Framework conditions: requirements

In order to receive a certificate the following requirements need to be met:

  • Certificates will only be issued for TU Darmstadt's employees and members.
  • The following guidelines need to be followed: see guidelines for DFN-PKI certification (opens in new tab). You will be asked to confirm acknowledging these guidelines by signing the document.
  • At the level “Global” RSA-keys will only be certified if they are at least 2048 Bit long.
  • A certificate's DN must mandatorily contain: C=DE, [ST=Hessen, L=Darmstadt,] O=Technische Universitaet Darmstadt.
  • A certificate's DN must not contain: mailaddress. If e-mail addresses are given, they will block the upload.
  • Applicants need to personally identify themselves (identity card or passport) at HRZ's registration office to receive the first certificate they request. Additionally, each applicant initially needs to prove that he/she is entitled to take action in regard to his/ her organisational unit's certification. The application needs to be officially stamped by the according institution.

The following steps explain how to request a certificate.

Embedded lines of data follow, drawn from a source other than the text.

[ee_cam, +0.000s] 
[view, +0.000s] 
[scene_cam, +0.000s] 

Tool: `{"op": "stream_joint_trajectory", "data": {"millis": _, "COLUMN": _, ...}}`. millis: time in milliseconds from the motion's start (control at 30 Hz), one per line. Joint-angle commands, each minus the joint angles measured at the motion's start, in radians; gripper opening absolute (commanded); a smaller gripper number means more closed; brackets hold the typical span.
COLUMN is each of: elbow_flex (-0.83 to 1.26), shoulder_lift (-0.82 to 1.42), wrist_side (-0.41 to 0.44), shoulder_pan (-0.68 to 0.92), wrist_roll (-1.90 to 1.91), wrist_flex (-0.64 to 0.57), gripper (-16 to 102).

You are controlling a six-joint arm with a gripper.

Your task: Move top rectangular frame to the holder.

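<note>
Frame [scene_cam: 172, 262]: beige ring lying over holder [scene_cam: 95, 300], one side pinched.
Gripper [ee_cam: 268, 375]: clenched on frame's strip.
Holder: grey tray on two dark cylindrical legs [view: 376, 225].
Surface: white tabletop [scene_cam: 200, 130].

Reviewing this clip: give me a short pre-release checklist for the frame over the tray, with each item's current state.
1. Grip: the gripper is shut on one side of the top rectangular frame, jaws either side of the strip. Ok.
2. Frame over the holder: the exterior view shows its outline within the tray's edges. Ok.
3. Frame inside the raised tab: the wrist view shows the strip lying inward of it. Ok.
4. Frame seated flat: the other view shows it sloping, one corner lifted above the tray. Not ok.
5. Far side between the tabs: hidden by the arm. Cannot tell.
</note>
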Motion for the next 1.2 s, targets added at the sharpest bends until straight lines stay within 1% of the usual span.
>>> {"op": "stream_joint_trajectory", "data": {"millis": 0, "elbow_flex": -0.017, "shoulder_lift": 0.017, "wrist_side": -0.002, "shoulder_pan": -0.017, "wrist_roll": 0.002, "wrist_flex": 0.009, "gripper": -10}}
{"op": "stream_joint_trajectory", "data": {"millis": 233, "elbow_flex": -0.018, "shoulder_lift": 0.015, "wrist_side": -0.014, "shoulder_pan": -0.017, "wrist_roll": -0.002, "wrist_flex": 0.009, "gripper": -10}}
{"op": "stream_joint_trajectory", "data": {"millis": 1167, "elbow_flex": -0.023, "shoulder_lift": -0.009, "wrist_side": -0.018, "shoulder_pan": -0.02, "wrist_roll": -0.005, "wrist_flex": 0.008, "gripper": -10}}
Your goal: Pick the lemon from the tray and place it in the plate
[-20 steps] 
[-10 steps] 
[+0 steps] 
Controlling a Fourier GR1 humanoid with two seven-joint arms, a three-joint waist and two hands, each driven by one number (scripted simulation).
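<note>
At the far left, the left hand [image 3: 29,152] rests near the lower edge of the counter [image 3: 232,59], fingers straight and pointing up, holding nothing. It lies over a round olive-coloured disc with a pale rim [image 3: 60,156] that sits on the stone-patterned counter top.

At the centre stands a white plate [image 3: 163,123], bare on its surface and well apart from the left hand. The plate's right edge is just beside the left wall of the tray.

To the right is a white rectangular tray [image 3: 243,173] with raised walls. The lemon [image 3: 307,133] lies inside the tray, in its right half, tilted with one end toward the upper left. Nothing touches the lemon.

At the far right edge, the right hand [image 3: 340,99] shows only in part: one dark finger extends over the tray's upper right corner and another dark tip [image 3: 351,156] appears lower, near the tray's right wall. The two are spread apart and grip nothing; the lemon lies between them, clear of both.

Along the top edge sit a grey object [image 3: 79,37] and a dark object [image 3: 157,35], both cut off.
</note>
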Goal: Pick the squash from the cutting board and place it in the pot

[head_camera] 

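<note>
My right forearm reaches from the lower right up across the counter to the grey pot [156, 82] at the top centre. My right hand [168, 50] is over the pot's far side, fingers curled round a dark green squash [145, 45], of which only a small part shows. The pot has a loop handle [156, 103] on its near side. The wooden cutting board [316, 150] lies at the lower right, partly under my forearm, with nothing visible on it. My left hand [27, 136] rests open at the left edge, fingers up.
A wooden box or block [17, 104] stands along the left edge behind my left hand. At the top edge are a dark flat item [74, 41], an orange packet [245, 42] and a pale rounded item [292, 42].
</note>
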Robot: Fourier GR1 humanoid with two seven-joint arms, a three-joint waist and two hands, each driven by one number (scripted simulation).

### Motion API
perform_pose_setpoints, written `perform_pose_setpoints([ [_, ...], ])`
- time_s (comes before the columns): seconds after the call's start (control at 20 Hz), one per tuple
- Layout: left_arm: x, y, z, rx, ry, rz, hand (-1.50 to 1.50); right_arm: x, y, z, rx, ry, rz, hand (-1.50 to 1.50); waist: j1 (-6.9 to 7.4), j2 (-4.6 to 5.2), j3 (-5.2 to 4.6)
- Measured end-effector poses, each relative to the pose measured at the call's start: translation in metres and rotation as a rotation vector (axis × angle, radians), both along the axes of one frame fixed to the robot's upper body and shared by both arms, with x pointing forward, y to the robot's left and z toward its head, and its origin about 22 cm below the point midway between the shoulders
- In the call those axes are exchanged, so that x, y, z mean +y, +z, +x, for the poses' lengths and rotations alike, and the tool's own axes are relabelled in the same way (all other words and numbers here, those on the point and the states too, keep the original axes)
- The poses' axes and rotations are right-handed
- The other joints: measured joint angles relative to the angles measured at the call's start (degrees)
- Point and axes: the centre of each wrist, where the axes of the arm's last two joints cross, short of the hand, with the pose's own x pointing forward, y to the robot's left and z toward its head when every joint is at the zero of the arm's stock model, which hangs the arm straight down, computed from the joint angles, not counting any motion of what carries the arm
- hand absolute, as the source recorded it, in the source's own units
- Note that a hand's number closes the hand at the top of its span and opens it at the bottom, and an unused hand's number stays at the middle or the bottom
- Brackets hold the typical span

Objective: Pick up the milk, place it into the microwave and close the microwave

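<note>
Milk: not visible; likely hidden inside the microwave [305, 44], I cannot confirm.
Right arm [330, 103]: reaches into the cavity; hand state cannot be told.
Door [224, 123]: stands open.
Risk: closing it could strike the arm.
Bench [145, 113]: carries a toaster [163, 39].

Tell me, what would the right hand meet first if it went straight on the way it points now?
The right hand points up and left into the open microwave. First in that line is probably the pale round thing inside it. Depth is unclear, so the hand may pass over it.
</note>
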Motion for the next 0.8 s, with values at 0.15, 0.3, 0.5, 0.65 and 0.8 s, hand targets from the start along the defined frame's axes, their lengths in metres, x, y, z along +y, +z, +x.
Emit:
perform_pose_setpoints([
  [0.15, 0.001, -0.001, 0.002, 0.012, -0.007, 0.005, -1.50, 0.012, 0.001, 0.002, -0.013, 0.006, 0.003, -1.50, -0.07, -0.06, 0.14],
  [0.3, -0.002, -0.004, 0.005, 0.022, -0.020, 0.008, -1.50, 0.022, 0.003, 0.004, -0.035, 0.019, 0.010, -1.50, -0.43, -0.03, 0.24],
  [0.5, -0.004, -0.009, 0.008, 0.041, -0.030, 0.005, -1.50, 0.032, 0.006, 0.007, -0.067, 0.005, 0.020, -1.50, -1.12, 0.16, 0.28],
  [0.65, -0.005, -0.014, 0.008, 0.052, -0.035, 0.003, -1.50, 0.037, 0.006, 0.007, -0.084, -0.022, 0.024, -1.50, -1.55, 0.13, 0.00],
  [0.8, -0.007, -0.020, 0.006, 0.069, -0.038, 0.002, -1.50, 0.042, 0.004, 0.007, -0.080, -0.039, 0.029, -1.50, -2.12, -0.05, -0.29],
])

Step 1: Generate a certification request (CSR) according to the pattern below:

  • key: RSA, at least 2048 Bit
  • C=DE, ST=Hessen, L=Darmstadt, O=Technische Universitaet Darmstadt
  • At least one organisational unit needs to be named (OU=…), more than one are possible. Example: OU=FB Physik, OU=Institut für Halbleiterphysik, …
  • CN= (server name), example:

You can find a detailed instruction in the FAQ of DFN.

Step 2: Upload your certification request to DFN-PKI's website and add the requested data. Subsequent to this process a form will be generated. Please print and fill it out.

Step 3: Please schedule an appointment with HRZ's certification office and turn in the completed form, while providing the necessary identification (identity card/ passport).

Step 4: In case of a successful review, your certificate will be generated and sent to your provided email address.

Step 5: Import the certificate into the according application.